Around the end of last year, I was hiring for my team, I had two open positions for UX Designer and Product Designer, I made a decision to hire Junior talent. Why? Because I believe we need to give way to the emerging talent and not keep hiring already seasoned talent for every open spot we have in our companies.

So, I sat down, thought really carefully about who exactly we needed for the team, what will be their function, contribution, impact on the team and product, and drafted a job description… we posted to only two platforms, LinkedIn and AngelList.

What happened next, was both a welcome surprise and a shock! The influx of applications for Jr. UX Designer and Jr. Product Designer roles was overwhelming! We received over 600 applications for the two positions.

Now seeing this number of interested people in your team, your company, your positions on the team, and in you as a design leader is incredibly flattering, not gonna lie!

As I started sifting and looking through applications, I began noticing a trend… most of them, pardon my bluntness, are crap. I reviewed about 370 applications from all 600 (apologies for not getting to all of you, but I physically did not have the time to go through every single one of them). And here’s what I discovered…

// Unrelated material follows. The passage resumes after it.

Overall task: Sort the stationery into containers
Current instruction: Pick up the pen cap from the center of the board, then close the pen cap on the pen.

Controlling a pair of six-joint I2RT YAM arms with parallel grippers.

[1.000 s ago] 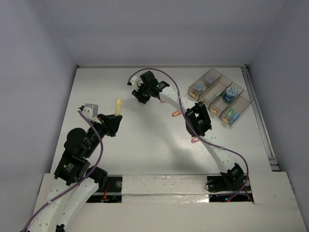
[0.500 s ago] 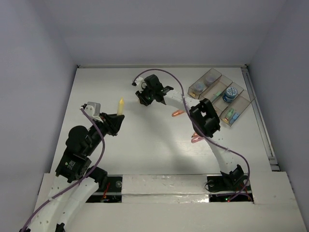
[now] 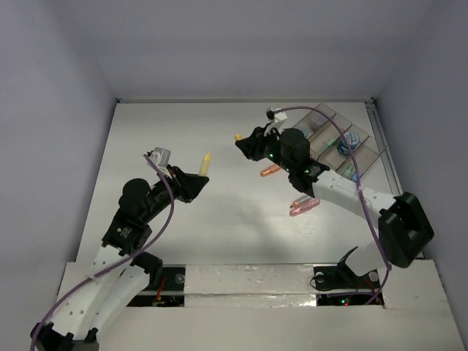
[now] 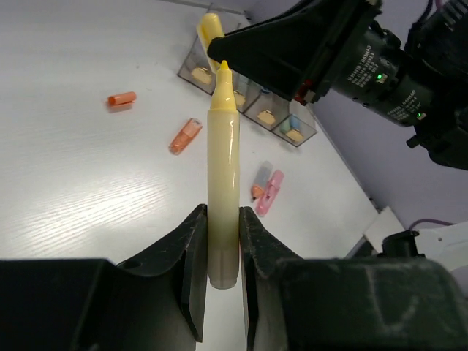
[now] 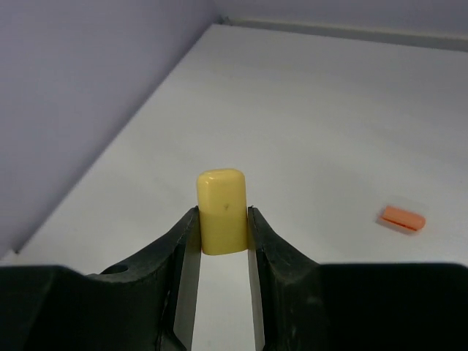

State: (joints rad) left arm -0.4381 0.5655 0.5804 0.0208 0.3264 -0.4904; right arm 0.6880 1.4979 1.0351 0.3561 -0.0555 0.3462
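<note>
My left gripper (image 3: 193, 183) is shut on an uncapped yellow marker (image 3: 207, 161), held above the table with its tip pointing up and away; in the left wrist view the marker (image 4: 223, 175) stands clamped between my jaws (image 4: 221, 245). My right gripper (image 3: 247, 144) is shut on a short yellow cap (image 3: 238, 137), seen clamped in the right wrist view (image 5: 221, 210) near my fingertips (image 5: 221, 223). The cap (image 4: 210, 29) hovers just beyond the marker tip. The clear containers (image 3: 365, 157) stand at the back right, partly hidden by the right arm.
Loose orange pieces (image 3: 268, 172) and an orange and pink pair (image 3: 304, 206) lie on the white table under the right arm. They show in the left wrist view as an orange stub (image 4: 121, 98), an orange stick (image 4: 184, 135) and a pink one (image 4: 269, 194). A blue roll (image 3: 345, 146) sits in one bin.
The right arm swung its elbow out to the right and its gripper moved right with the cap. The left gripper carried the yellow marker to the right, toward the cap.
</note>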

  1. People don’t actually read the important parts of a job description, how do I know this? It was clearly stated that at this time we do not hire anyone from outside of the US, and yet, about 15+% of applicants were from outside the US.
  2. For some odd reason, people think that just because they put UX or Product Designer in their titles, that its all that matters… an overwhelming number of people, about 20% did not have their portfolio links on their submitted applications, among which, about 30% did not have any portfolio links whatsoever, not on the application, resume, cover letter or anywhere else. Because I don’t have much time to go through each application and spend time playing an investigator trying to find your portfolio, if I don’t see one right away on the application, I* move on to the next applicant.
  3. Attention to detail is non-existent… you are applying for a job that literally requires you to see details others don’t, and pay attention to the smallest things… and yet, about 70% of all applicants had major detail flaws that to someone like myself is a huge deal. I saw a good few dozens of resumes with “I’m a UX or Product Designer” and when visited their portfolio, it still had “I’m a skilled Engineer” or “Experienced Web Developer” or other sorts of tech field titles… I get it, you transitioned into UX/Product Design, I love that! But you made a choice to be in this field, take it seriously, do your homework, iron out your image, make sure all your public-facing documents speak the same language, and say the same thing. And for the other people among this 70%, highly recommend making sure that when you copy and paste text, images, or other visual aspects to your portfolios, make sure it is properly organized, has some flow and hierarchy to it, not just a dry list of visuals and some text to it.
  4. Stop designing for yourself and start designing for your users. Just because you think your portfolio looks cool or has “everything” your Bootcamp said you need to have on your portfolio, does not mean that your portfolio will do you any good. A badly designed portfolio will be more harmful to you than not having it all. You are a designer, more so, you are a UX or Product designer, by definition of this title, your job is to empathize with your user, understand their needs, how they consume and navigate a product and design the product in such a way that your users don’t feel like throwing something at their screen. And that ultimately means, don’t make a hiring manager or a recruiter work extra hard to understand your case studies, navigate your site, find vital information, etc. Do your research and design your portfolio for us, not for you.
  5. Copying others is how we learn, but come on… I can not say this enough: 90% of all applicants' portfolios look the same. Seriously, if I had a massive printer where I could screenshot all of the portfolios, laid them out next to each other, printed them out, and hung them on a wall, I would see the same sites with just different colors and names on them. Only about 10% of all 370 portfolios that I saw, were different, unique, original, and interesting. You have to remember, your landing page has one job, and it is capturing my attention within the first 1.5 seconds of me landing on it. If it doesn’t, it’s being closed, and I move on to the next candidate. So please, copy, but make it yours, make it a representation of yourself, who you are not who you think someone else expects you to be.
  6. Effort goes a long way. I don't know if this is laziness, or lack of knowledge, or whatever that is, but about 40% of portfolios that I saw, had the exact same problem… an entire use case laid out in Figma, exported as a single massive CVS type list of visuals and text, and placed on a webpage, and voila! You got a case study or project, whatever you want to call it… I can think of a million wrong things about this approach, some of them that come to mind when I see this are, ignorance, lack of empathy, and my favorite is the “who cares” attitude. I know for a fact this is not true, I know people have good intentions, but sometimes, or in this case, oftentimes, it results in an outcome that is hard to read, low-resolution quality, accessibility flaw, and simply bad design. Here’s some advice that I hope you will remember for the rest of your career… in any digital product, such things as text, must never, and I repeat, never, be an image!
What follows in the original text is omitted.